Pour moi, on a tous un destin exceptionnel.
Même si on n’est ni beau, ni riche, ni célèbre, on a tous son histoire, son vécu, des moments durs, voir parfois extrêmement durs et heureusement des moments fantastiques.
J’ai vraiment bien aimé l’histoire de Mouna Ayoub, une femme de caractère, belle et rebelle, une femme libre et fofolle comme il en sommeille en chacune d'entre nous.
Une mère épatante, une épouse aimante mais pas soumise, une sacrée femme d’affaire souvent critiquée, mais bon qui dit vraiment la vérité ?
Elle m’a vraiment donné envie de la rencontrer. Mais bon, ce
désir pour moi s’achève à la fin du livre et si je veux la voir à nouveau, il me restera à y replonger
.
"Pour l'Occident, Mouna Ayoub est la belle milliardaire qui a racheté le Phocéa et réuni l'une des plus
prestigieuses collections de robes de haute couture au monde.
En Arabie Saoudite et jusqu'au Liban de sa jeunesse, on en a fait une femme "désobéissante", indigne, passible des pires condamnations depuis qu'elle a jeté son voile.
Mouna a écrit ce livre à l'intention des ses enfants, afin de rétablir la vérité, sauver son honneur à leurs yeux et leur faire souvenir qu'elle les aime plus que tout au monde.
Plus encore que sa liberté si durement acquise, plus que la fortune, qui ne saurait faire oublier les souffrances et les humiliations.
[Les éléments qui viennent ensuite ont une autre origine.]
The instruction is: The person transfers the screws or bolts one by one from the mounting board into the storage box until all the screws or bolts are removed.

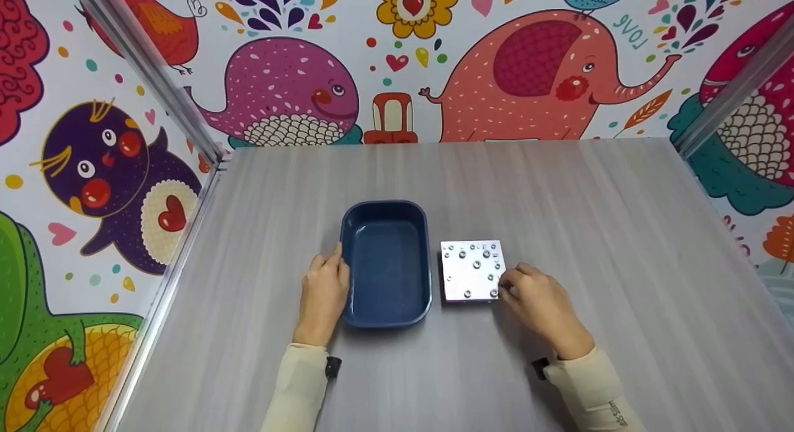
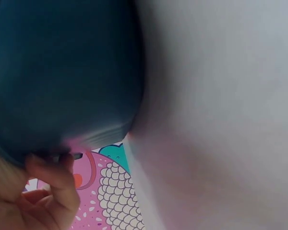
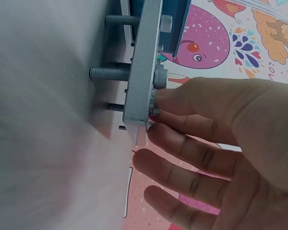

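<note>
A deep blue rectangular plastic basin (image 1: 384, 264) sits on the table. At its left side my left hand (image 1: 324, 289) grips the rim; in the left wrist view the curled fingers (image 2: 57, 184) are right at the edge, by a small dark piece (image 2: 77, 155). Just right of the basin is a square silvery metal plate (image 1: 460, 274) with several bolts in it. Threaded bolt shanks (image 3: 108, 74) stick out of its underside towards the table. My right hand (image 1: 543, 305) is at the plate's right edge, thumb and index finger pinching a bolt (image 3: 154, 111) near the corner.
The grey wood-grain table (image 1: 620, 246) extends around both things. Printed cartoon panels (image 1: 291, 90) stand behind and on both sides, with metal frame posts (image 1: 155, 72) at the corners. Each wrist wears a dark camera strap piece (image 1: 333, 367).
</note>
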`<act>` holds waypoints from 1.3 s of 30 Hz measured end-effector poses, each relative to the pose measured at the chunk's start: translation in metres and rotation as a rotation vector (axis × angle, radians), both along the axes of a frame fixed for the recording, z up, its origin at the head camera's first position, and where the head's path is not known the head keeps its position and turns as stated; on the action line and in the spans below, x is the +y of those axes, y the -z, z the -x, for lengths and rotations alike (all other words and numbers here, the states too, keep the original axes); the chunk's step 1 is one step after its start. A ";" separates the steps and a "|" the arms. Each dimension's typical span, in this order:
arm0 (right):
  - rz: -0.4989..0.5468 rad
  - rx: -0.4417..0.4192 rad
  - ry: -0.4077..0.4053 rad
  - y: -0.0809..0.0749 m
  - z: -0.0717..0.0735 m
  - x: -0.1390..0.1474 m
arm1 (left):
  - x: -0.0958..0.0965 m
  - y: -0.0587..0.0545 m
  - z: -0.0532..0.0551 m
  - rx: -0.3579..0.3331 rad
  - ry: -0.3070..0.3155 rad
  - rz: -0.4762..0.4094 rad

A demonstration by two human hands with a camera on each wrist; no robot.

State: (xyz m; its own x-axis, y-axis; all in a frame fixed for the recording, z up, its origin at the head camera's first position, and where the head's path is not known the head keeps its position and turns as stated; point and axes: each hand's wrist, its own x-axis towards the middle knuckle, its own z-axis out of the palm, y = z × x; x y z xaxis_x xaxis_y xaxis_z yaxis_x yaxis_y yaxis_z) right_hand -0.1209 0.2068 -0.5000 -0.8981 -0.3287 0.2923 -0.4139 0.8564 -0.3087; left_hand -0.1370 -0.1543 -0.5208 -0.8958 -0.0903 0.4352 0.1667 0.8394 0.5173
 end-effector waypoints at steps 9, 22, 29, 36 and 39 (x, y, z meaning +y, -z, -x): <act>-0.092 0.105 0.004 0.001 0.000 -0.005 | -0.001 0.000 0.000 0.002 0.000 0.003; -0.205 0.136 -0.058 -0.002 -0.001 -0.003 | 0.001 -0.001 -0.001 -0.004 0.016 0.028; -0.175 0.148 -0.102 -0.006 -0.001 -0.001 | 0.001 -0.002 0.000 -0.012 0.001 0.035; -0.092 0.188 -0.133 -0.020 -0.001 -0.005 | 0.002 -0.002 -0.001 -0.029 0.001 0.028; -0.043 0.208 -0.166 -0.026 0.000 -0.011 | 0.001 -0.003 0.000 -0.029 -0.002 0.033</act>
State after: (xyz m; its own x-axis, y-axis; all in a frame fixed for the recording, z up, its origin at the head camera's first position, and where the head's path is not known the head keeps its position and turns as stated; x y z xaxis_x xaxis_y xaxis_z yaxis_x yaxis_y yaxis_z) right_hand -0.1207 0.1955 -0.4745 -0.7530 -0.4824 0.4476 -0.6004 0.7820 -0.1673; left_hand -0.1365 -0.1528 -0.5183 -0.9081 -0.0775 0.4116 0.1506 0.8566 0.4935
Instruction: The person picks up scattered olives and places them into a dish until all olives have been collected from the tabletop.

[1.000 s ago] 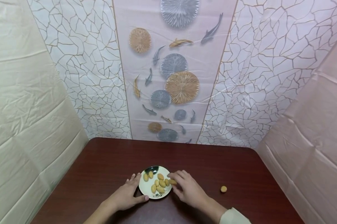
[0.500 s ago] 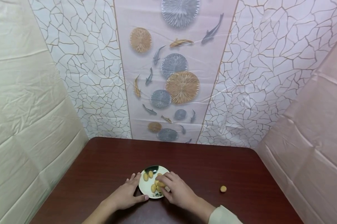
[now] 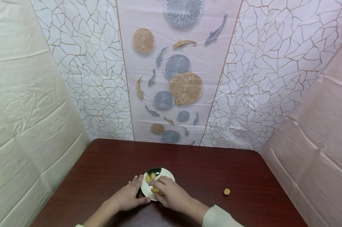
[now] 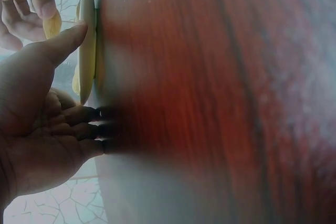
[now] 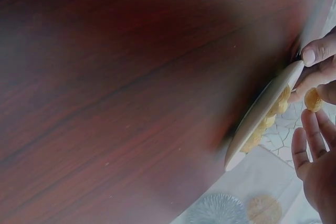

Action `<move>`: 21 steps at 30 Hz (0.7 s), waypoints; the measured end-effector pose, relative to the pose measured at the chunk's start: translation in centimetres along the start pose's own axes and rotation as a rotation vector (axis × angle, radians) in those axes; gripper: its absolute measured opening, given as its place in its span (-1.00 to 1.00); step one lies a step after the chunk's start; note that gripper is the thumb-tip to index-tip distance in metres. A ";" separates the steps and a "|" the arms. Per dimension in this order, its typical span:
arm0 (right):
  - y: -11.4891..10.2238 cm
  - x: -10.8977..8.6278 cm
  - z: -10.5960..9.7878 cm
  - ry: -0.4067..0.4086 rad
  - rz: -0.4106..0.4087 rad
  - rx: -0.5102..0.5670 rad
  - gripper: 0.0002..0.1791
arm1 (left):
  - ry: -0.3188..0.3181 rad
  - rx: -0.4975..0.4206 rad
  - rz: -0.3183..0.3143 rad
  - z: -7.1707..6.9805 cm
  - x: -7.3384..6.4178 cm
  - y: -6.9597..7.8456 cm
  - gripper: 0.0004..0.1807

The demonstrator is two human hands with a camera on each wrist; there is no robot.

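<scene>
A small white plate [image 3: 145,190] with a dark green patch at its far rim stands on the table and bears several small yellow oval fruits [image 3: 148,179]. My left hand [image 3: 126,197] is at the plate's left side, thumb and fingers straight along its rim. Over the plate, my right hand [image 3: 173,194] pinches one yellow oval fruit [image 5: 313,99] between thumb and fingers. The left wrist view also shows this held fruit [image 4: 52,26] above the rim. From the head view, the right hand hides much of the plate's right half and the fruits there.
A small round yellow-tan piece [image 3: 227,191] lies by itself on the dark red wooden table [image 3: 205,164], right of the plate. Patterned cloth [image 3: 185,88] hangs behind the table, and plain pale cloth [image 3: 26,126] closes off the sides.
My right hand has moved left from the plate's right rim to over its middle, carrying the pinched fruit. The left hand and the plate stay put.
</scene>
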State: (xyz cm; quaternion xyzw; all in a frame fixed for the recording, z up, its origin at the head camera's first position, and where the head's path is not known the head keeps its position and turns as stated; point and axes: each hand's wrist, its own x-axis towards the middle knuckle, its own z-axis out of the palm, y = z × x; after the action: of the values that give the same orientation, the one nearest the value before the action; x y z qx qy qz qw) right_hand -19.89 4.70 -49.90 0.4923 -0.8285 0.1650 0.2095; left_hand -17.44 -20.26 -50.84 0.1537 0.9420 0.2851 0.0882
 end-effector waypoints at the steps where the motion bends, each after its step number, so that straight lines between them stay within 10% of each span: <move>1: -0.1 0.1 0.1 -0.006 0.000 0.002 -0.50 | 0.000 0.000 0.000 0.0 0.0 0.0 0.28; 21: -1.0 0.7 1.4 -0.125 0.054 0.002 -0.56 | -0.003 -0.006 0.002 0.1 0.1 -0.4 0.29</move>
State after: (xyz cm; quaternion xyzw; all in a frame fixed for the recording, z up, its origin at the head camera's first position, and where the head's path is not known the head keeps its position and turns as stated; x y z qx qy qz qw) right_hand -19.55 3.08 -50.70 0.4792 -0.8530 0.1402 0.1521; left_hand -17.64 -20.48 -51.15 0.1547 0.9409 0.2877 0.0896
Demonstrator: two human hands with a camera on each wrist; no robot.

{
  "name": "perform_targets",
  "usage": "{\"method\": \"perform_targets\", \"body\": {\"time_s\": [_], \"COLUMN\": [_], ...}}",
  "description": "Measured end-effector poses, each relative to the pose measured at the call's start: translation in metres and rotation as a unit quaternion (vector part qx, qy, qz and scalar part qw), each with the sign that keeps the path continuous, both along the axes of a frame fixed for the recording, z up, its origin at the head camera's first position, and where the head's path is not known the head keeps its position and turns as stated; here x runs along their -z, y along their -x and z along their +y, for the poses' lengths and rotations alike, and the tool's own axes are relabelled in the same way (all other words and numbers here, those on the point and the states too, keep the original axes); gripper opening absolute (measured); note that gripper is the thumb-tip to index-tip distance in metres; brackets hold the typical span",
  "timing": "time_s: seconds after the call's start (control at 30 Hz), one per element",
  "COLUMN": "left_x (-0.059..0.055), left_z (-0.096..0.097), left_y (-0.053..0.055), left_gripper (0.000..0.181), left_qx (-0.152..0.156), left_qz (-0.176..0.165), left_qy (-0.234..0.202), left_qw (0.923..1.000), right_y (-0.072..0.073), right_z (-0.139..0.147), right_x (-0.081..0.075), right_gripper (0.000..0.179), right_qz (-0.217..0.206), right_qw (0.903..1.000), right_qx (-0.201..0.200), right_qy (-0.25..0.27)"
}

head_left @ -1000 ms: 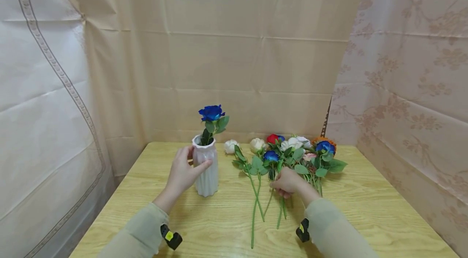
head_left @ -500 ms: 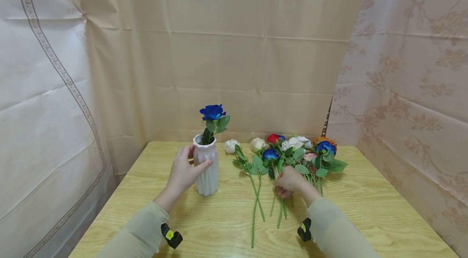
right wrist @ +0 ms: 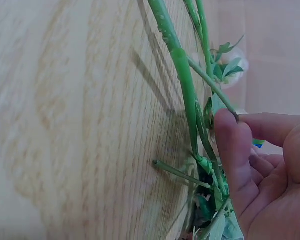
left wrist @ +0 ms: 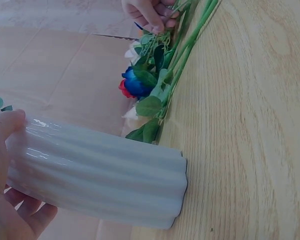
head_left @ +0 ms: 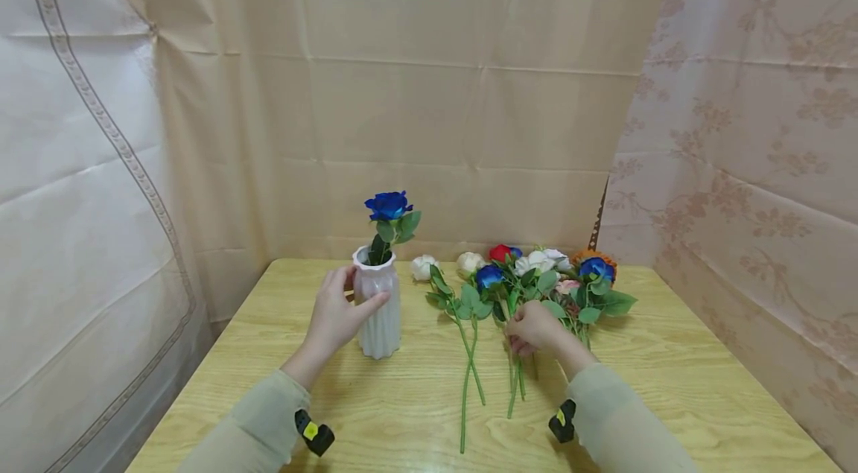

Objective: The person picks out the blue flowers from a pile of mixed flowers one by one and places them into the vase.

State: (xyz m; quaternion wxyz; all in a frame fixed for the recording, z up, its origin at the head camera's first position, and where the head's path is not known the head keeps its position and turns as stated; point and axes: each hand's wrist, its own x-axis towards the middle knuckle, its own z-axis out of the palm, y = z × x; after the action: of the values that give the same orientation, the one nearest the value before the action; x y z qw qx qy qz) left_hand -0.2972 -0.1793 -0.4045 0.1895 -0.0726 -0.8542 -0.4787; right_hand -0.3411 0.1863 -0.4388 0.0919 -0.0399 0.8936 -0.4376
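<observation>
A white ribbed vase [head_left: 379, 316] stands upright on the table and holds one blue rose [head_left: 389, 206] with green leaves. My left hand [head_left: 342, 313] grips the vase near its neck, thumb on the near side and fingers round the other. Among the pile of flowers, my right hand [head_left: 534, 328] pinches a thin green stem [right wrist: 217, 92] between thumb and finger. The stem seems to lead to a blue rose [head_left: 490, 277] at the pile's left, though leaves hide part of it.
Two cream flowers, one a white rose [head_left: 424, 267], lie left of the pile, their stems [head_left: 467, 376] crossed. Red, white, pink, orange and blue blooms, including another blue rose [head_left: 596, 270], lie right. Curtains [head_left: 469, 123] hang behind the wooden table [head_left: 268, 354].
My right hand has shifted slightly right with the pinched stem, and the nearby blue rose has moved slightly left and away. My left hand stays on the vase.
</observation>
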Motion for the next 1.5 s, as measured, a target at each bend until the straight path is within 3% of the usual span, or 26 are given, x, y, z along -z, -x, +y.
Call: {"method": "perform_targets", "body": {"time_s": [0.27, 0.43, 0.67, 0.93, 1.5], "left_x": [0.0, 0.0, 0.0, 0.001, 0.001], "left_z": [0.0, 0.0, 0.001, 0.0, 0.001], "left_y": [0.001, 0.0, -0.001, 0.0, -0.001], "left_gripper": [0.078, 0.078, 0.078, 0.078, 0.075], "left_qx": [-0.001, -0.001, -0.001, -0.003, -0.009], "left_qz": [0.002, 0.001, -0.001, 0.002, 0.005], "left_qy": [-0.001, -0.002, -0.003, -0.004, 0.003], "left_qw": [1.0, 1.0, 1.0, 1.0, 0.9999], "right_y": [0.002, 0.004, 0.004, 0.004, -0.003], "right_z": [0.004, 0.004, 0.001, 0.0, -0.005], "right_x": [-0.001, -0.003, -0.008, -0.018, -0.031], "right_gripper": [0.027, 0.02, 0.016, 0.013, 0.015], "right_qz": [0.033, 0.033, 0.054, 0.098, 0.176], "right_qw": [0.9994, 0.9982, 0.9913, 0.9845, 0.9669], "right_qx": [0.005, 0.023, 0.046, 0.062, 0.052], "right_qy": [-0.008, 0.044, 0.111, 0.132, 0.177]}}
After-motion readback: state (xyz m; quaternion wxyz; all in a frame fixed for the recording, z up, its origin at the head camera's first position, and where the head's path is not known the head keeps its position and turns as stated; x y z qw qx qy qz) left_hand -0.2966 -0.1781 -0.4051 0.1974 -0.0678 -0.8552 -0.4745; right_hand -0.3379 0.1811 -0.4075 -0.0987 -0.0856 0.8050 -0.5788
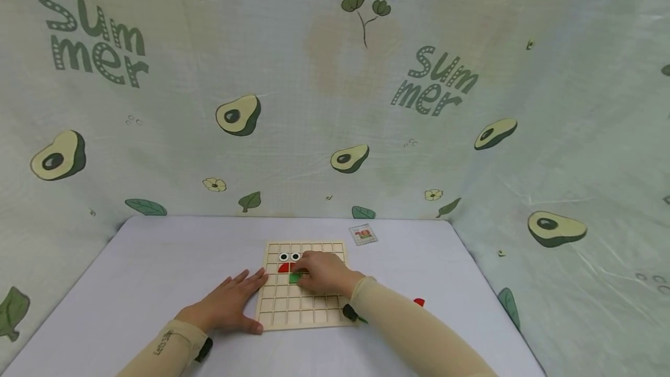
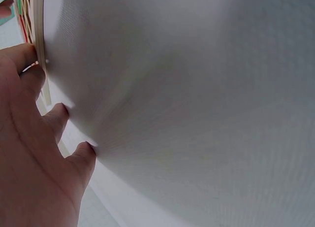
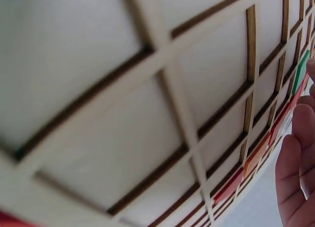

Cette autobiographie sans complaisance retrace une aventure exceptionnelle, où l'amour se voir étouffé par les interdits d'un intégrisme rétrograde, où l'humour sauve du désespoir, où
la bosse du commerce procure la clé des champs. Et où, tel le quatre-mâts de ses rêves, un personnage hors du commun cingle avec courage contre vents et marées vers les horizons de
l'indépendance".
«La vérité – Mouna Ayoub» (Ed. J’ai Lu).